HPC Cluster Engineer at Caixa Mágica Software

See all the jobs at Caixa Mágica Software here: http://caixamagica.recruiterbox.com/jobs

HPC Cluster Engineer

Lisboa, Portugal | Other | Full-time | Partially remote

Overview:

A multinational conglomerate holding company with a special interest in areas such as Smart & Autonomous Cars, Mobility & Connected Services, Smart City & Energy Systems, Aerospace & Defence Innovation, Venture Building & Business Scaling Operations.

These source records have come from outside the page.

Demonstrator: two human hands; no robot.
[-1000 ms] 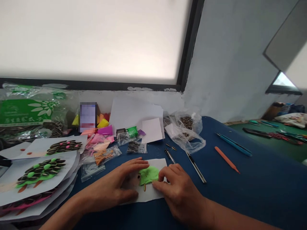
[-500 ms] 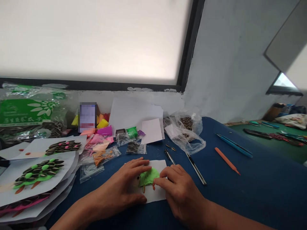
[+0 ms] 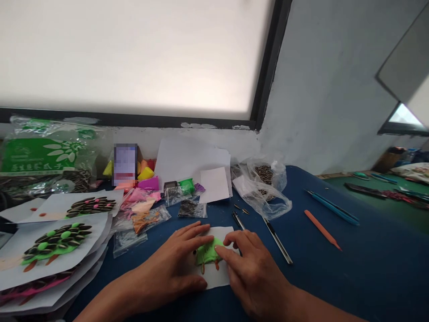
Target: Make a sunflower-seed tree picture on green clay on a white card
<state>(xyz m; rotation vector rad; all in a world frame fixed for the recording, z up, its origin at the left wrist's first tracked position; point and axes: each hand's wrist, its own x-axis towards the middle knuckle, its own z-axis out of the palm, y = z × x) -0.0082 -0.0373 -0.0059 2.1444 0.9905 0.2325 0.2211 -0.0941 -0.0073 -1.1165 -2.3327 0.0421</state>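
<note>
A small white card [image 3: 219, 279] lies on the blue table, bearing a flattened piece of bright green clay [image 3: 208, 251]. Two short brown clay legs [image 3: 216, 265] stick out below the green, and a dark dot shows at its left. My left hand [image 3: 182, 259] is open over the card's left side, fingers spread along the top and thumb near the lower edge. From the right, my right hand [image 3: 251, 268] reaches in with its index fingertip on the green clay's right part. Its fingers are apart and hold nothing visible; the thumb is partly hidden.
Finished seed-and-clay pictures [image 3: 60, 241] are stacked at left. Behind lie bagged clay [image 3: 145, 219], paper sheets [image 3: 191, 156] and a plastic bag of sunflower seeds [image 3: 264, 179]. A pen [image 3: 237, 220], cutter knife [image 3: 278, 241], orange tool [image 3: 322, 229] and blue tweezers [image 3: 331, 206] lie at right.
My right index finger has moved from the clay's lower right edge up onto its surface. My left hand stays on the card. The whole view has shifted slightly.
</note>
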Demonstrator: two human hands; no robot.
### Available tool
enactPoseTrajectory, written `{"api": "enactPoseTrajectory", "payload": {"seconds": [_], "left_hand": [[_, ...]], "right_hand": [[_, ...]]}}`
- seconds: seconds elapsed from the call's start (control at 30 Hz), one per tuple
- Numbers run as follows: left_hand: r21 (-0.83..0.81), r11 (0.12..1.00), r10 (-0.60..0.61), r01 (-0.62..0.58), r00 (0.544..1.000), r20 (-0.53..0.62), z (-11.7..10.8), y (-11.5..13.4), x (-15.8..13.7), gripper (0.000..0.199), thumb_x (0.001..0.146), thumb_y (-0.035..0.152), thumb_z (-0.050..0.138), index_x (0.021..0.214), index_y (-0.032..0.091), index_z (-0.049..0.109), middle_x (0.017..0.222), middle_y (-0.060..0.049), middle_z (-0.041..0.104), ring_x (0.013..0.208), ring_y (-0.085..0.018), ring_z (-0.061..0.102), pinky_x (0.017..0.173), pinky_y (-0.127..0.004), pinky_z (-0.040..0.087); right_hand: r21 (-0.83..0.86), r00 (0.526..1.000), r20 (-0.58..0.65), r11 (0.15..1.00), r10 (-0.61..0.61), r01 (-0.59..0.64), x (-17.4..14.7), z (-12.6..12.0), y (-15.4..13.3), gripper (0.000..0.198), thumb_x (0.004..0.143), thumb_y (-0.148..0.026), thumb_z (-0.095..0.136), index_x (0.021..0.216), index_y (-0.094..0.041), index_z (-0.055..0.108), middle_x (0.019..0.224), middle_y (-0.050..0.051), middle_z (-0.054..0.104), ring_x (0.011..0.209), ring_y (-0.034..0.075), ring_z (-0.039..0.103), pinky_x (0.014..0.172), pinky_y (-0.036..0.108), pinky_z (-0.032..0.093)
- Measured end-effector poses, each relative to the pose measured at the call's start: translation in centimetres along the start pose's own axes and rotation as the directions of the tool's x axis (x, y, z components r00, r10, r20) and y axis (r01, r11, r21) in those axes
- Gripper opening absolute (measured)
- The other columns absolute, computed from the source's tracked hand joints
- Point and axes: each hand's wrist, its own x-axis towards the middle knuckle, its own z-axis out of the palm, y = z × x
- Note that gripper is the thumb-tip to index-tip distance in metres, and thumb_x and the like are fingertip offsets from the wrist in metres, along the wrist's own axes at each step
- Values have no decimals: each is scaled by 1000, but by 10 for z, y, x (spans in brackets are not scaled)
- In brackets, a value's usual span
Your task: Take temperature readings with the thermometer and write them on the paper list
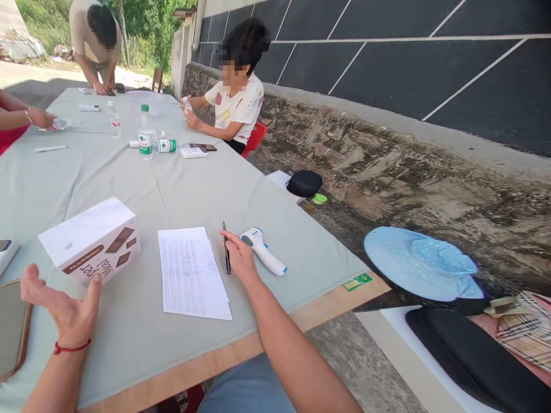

The Group is headquartered in Brussels with presence in Japan, Greece, Cyprus & Portugal.

What will you do:

Administration of Linux based GPU HPC cluster for Artificial Intelligence (AI)
Support VRED Rendering Cluster and HPC cluster for Computer Aided Engineering (CAE)
Maintenance of in-house shell scripts
Failed computation investigation, problem determination, incident resolution, system support, co-ordination with vendor
Support and educate users with no Linux experience
Installation and configuration of hardware, OS and software + tuning for all R&D Linux work-stations
Manage patching of Linux systems, including offline systems
Manage network aspects (DNS, DHCP, internet access, …) with Network Team
Perform daily monitoring, management of the backup environment (Ceph) and ensure cluster high availability
Support artificial intelligence engineers to setup development environment on GPU HPC
Create long term environment management centralization
Support setup of a driving simulator based on real time OS
Support setup of integrated engineering development environment: Linux laptops, office work- stations, in-car computer
Setup patching environment, including workstations without internet connection
Ensure Linux environment match company security standards
Collaborate with other technical teams and integrate Linux workstations in AD domain
Deploying/Maintaining AWS AI Cluster.
Supporting AWS VRED and CAE clusters

As back-up of other members:

Administration of HPC cluster for Computer Aided Engineering (CAE)
L1/L2 support on the HPC cluster for the customer
Maintain application running on the cluster
Manage patching and upgrade of the managed environment
Monitor regular backup and ensure cluster high availability

What are we looking for?

Linux OS and Server knowledge
Cluster management
Infrastructure administration
Virtualization knowledge
Storage solution understanding and operating
AI understanding is an asset

Key words which are important in HPC systems.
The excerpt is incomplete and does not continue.